Records excerpted from a collection:

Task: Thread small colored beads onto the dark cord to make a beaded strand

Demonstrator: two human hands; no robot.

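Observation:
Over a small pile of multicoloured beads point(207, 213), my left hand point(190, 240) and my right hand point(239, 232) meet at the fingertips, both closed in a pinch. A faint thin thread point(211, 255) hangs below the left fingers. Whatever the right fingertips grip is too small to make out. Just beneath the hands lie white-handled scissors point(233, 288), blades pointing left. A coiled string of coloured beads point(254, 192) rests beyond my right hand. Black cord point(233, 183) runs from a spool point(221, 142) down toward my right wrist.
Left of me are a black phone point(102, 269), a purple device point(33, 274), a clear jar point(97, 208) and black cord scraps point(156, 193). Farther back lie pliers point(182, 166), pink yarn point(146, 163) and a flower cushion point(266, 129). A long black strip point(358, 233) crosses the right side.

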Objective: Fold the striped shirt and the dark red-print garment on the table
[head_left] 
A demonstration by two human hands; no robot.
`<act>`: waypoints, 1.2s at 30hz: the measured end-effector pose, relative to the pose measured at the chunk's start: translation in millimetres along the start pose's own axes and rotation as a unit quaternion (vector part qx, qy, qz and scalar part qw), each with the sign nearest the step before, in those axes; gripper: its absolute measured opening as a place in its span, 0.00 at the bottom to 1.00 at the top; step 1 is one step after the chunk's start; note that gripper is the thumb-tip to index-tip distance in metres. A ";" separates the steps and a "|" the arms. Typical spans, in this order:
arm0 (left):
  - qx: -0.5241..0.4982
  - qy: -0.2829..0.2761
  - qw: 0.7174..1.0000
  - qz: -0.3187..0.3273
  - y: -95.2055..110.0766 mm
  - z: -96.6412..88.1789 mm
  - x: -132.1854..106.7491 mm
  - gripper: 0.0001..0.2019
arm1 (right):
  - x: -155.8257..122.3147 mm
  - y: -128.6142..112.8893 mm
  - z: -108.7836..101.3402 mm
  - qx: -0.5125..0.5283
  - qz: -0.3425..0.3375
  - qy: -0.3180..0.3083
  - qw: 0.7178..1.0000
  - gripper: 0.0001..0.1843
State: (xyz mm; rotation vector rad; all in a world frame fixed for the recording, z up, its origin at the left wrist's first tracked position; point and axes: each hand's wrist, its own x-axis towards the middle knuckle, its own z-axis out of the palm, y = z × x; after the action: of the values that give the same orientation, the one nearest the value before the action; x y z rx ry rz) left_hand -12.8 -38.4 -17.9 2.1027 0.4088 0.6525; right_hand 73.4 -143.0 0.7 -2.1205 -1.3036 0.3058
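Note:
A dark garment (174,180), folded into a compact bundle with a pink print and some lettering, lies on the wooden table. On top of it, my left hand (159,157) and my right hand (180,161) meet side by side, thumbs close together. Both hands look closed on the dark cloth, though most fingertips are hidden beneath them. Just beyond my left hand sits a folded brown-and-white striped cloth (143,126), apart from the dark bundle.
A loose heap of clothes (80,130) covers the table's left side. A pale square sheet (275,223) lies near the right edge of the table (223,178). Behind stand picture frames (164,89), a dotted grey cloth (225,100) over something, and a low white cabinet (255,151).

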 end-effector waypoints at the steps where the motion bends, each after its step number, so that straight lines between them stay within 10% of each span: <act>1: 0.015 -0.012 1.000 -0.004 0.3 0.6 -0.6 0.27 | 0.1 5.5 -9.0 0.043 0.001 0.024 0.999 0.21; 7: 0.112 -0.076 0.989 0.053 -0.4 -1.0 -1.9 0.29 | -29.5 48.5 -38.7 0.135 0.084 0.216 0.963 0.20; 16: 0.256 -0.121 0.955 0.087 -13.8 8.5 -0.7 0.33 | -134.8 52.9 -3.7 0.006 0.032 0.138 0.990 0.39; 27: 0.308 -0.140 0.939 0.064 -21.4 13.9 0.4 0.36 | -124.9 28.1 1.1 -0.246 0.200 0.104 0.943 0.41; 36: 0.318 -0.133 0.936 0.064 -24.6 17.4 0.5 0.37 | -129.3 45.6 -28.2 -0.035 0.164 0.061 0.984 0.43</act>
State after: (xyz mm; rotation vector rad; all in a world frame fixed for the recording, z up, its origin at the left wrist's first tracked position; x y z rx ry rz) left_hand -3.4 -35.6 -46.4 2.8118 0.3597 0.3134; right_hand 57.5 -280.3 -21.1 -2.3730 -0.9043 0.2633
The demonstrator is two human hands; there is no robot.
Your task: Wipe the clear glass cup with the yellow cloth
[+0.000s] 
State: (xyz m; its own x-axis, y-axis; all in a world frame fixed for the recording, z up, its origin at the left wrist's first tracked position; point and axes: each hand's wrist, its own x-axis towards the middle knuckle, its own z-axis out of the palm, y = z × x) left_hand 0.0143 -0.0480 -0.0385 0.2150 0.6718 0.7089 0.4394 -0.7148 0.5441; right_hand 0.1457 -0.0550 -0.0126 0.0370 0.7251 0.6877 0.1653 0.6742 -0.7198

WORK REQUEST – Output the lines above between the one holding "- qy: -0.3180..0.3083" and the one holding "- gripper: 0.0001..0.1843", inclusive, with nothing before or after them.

SOLUTION TO THIS EXERCISE –
  - qy: -0.3180..0.3083
  - qw: 0.7178..1.0000
  - gripper: 0.0001..0.1843

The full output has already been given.